The path to (3, 3) is as follows. (0, 0) --> (0, 1) --> (0, 2) --> (0, 3) change the arrow to down with cost = 1 --> (1, 3) --> (1, 2) --> (1, 1) --> (1, 0) change the arrow to down with cost = 1 --> (2, 0) --> (2, 1) --> (2, 2) --> (2, 3) change the arrow to down with cost = 1 --> (3, 3)
The total cost = 3.
Example 2:
$$ \begin{matrix} \rightarrow & \rightarrow & \downarrow \\ \downarrow & \leftarrow & \leftarrow \\ \rightarrow & \rightarrow & \uparrow \\ \end{matrix} $$
Input: grid = [[1,1,3],[3,2,2],[1,1,4]]
Output: 0
Explanation: You can follow the path from (0, 0) to (2, 2).
Example 3:
$$ \begin{matrix} \rightarrow & \leftarrow \\ \uparrow & \downarrow \\ \end{matrix} $$
Input: grid = [[1,2],[4,3]]
Output: 1
Solution
Method 1 - Using Dijkstra Algorithm
To solve the problem of finding the minimum cost to make the grid have at least one valid path, we can use a shortest path algorithm like Dijkstra’s but slightly modified. The grid can be considered as a weighted graph where:
- Nodes represent grid cells.
- Edges between nodes represent possible moves between cells, with weights being the cost of modifying the signs.
Approach
- Define the direction vectors for moving right, left, down, and up.
- Use a priority queue (min-heap) to always expand the least cost cell first.
- Initialise the distance to reach each cell as infinity, except for the starting cell which is 0.
- Use the priority queue to explore the neighbors of the current cell.
- Calculate the cost to move to each neighbor. If it follows the current cell’s direction, the cost is 0, otherwise it is 1.
- Update the distance and push the neighbor to the queue if a shorter path is found.
- Continue until reaching the bottom-right cell.
- The final answer will be the distance to the bottom-right cell.
Code
Java
class Solution {
public int minCost(int[][] grid) {
int m = grid.length, n = grid[0].length;
int[][] directions = {{0, 1}, {0, -1}, {1, 0}, {-1, 0}};
int[][] dist = new int[m][n];
for (int i = 0; i < m; i++) {
Arrays.fill(dist[i], Integer.MAX_VALUE);
}
dist[0][0] = 0;
PriorityQueue<int[]> pq = new PriorityQueue<>((a, b) -> a[0] - b[0]);
pq.offer(new int[]{0, 0, 0});
while (!pq.isEmpty()) {
int[] curr = pq.poll();
int cost = curr[0], i = curr[1], j = curr[2];
if (i == m - 1 && j == n - 1) {
return cost;
}
for (int idx = 0; idx < 4; idx++) {
int ni = i + directions[idx][0], nj = j + directions[idx][1];
if (ni >= 0 && ni < m && nj >= 0 && nj < n) {
int newCost = cost + (grid[i][j] != idx + 1 ? 1 : 0);
if (newCost < dist[ni][nj]) {
dist[ni][nj] = newCost;
pq.offer(new int[]{newCost, ni, nj});
}
}
}
}
return dist[m - 1][n - 1];
}
}
Python
class Solution:
def minCost(self, grid: List[List[int]]) -> int:
m, n = len(grid), len(grid[0])
directions = [(0, 1), (0, -1), (1, 0), (-1, 0)]
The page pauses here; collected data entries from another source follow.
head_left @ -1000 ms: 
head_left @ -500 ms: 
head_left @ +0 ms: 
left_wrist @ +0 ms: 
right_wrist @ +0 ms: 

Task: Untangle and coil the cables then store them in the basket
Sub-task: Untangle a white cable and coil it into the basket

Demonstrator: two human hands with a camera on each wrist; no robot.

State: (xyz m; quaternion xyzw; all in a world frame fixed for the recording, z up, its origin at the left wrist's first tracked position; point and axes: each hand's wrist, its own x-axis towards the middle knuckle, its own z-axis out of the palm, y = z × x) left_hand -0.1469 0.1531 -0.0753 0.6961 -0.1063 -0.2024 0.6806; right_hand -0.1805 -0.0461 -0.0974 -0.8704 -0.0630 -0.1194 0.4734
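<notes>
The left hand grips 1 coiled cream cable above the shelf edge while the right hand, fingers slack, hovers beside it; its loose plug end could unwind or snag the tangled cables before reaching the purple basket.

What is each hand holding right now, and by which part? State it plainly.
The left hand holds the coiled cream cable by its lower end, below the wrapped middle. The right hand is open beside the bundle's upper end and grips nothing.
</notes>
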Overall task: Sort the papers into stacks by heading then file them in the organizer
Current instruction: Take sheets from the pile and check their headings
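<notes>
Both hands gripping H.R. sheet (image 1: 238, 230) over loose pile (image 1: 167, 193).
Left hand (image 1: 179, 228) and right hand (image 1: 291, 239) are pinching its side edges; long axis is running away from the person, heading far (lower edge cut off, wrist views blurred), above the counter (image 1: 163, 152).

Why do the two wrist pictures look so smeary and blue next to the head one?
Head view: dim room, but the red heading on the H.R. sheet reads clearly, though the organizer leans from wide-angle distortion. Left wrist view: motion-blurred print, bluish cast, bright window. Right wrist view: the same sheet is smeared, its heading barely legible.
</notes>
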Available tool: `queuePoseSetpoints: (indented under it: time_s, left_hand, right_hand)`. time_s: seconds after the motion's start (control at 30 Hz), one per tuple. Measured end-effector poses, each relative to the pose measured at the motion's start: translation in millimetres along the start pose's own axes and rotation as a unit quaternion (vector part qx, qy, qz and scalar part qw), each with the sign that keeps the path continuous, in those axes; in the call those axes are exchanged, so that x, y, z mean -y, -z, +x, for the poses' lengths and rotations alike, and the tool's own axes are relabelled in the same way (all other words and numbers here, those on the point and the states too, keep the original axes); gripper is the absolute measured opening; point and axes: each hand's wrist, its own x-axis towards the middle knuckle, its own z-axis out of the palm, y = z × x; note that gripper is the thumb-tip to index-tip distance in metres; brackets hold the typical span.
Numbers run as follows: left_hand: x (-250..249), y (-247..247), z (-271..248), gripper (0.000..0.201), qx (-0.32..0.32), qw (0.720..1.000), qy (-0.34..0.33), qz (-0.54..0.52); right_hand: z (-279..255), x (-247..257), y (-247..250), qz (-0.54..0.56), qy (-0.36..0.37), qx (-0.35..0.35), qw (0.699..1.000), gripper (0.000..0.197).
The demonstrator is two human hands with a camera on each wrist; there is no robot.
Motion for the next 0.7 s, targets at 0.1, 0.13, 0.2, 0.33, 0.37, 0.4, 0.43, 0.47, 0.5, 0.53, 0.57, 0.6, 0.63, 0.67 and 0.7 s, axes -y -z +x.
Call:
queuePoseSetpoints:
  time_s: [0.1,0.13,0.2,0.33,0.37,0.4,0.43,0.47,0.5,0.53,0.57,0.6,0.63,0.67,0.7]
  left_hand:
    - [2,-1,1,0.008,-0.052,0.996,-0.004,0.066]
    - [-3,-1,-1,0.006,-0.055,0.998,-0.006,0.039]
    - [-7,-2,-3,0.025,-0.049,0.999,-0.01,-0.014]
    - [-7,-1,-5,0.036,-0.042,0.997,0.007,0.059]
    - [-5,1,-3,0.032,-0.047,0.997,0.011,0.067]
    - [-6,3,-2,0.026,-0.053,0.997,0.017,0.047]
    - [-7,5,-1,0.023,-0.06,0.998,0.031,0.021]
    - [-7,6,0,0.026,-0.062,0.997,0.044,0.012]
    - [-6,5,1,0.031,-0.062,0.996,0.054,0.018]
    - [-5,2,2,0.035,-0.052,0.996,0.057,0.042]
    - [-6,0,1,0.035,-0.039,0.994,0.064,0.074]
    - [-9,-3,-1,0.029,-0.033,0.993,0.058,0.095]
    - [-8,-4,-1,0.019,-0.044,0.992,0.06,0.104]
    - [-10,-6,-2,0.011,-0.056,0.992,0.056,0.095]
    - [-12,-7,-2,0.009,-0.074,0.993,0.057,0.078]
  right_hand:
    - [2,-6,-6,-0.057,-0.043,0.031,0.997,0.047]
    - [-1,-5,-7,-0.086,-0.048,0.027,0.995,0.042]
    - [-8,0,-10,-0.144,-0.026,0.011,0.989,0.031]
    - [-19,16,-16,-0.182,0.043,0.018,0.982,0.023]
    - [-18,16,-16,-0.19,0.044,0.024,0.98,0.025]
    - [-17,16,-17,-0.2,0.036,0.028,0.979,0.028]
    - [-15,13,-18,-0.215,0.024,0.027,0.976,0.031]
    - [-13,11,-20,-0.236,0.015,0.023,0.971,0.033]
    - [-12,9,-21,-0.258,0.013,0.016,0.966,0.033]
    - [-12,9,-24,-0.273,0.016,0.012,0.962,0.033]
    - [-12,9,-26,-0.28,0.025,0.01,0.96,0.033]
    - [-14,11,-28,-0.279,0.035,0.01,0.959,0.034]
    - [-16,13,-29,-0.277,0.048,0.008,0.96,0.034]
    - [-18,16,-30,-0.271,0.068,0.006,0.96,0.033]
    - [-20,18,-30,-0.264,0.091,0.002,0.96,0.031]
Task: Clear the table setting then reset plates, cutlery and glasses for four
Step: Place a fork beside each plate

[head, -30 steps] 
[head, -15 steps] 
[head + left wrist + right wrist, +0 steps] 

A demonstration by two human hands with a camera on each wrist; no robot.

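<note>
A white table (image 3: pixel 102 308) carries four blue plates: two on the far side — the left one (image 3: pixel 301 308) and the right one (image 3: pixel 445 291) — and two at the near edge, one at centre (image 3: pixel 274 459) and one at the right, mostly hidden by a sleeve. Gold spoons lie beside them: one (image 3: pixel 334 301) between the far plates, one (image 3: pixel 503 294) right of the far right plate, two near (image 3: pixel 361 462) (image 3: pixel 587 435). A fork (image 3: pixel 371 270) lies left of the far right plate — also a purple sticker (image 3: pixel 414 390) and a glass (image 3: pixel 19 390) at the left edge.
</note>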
pq: List[Tuple[int, int, int]] = [(0, 0, 0)] # (cost, row, col)
dist = [[float('inf')] * n for _ in range(m)]
dist[0][0] = 0
while pq:
cost, i, j = heappop(pq)
if (i, j) == (m - 1, n - 1):
return cost
for idx, (di, dj) in enumerate(directions):
ni, nj = i + di, j + dj
if 0 <= ni < m and 0 <= nj < n:
new_cost = cost + (grid[i][j] != idx + 1)
if new_cost < dist[ni][nj]:
dist[ni][nj] = new_cost
heappush(pq, (new_cost, ni, nj))
return dist[m - 1][n - 1]
Complexity
- ⏰ Time complexity:
O(m * n * log(m * n))
due to the use of a priority queue where every node is processed once. - 🧺 Space complexity:
O(m * n)
for storing distances and the priority queue.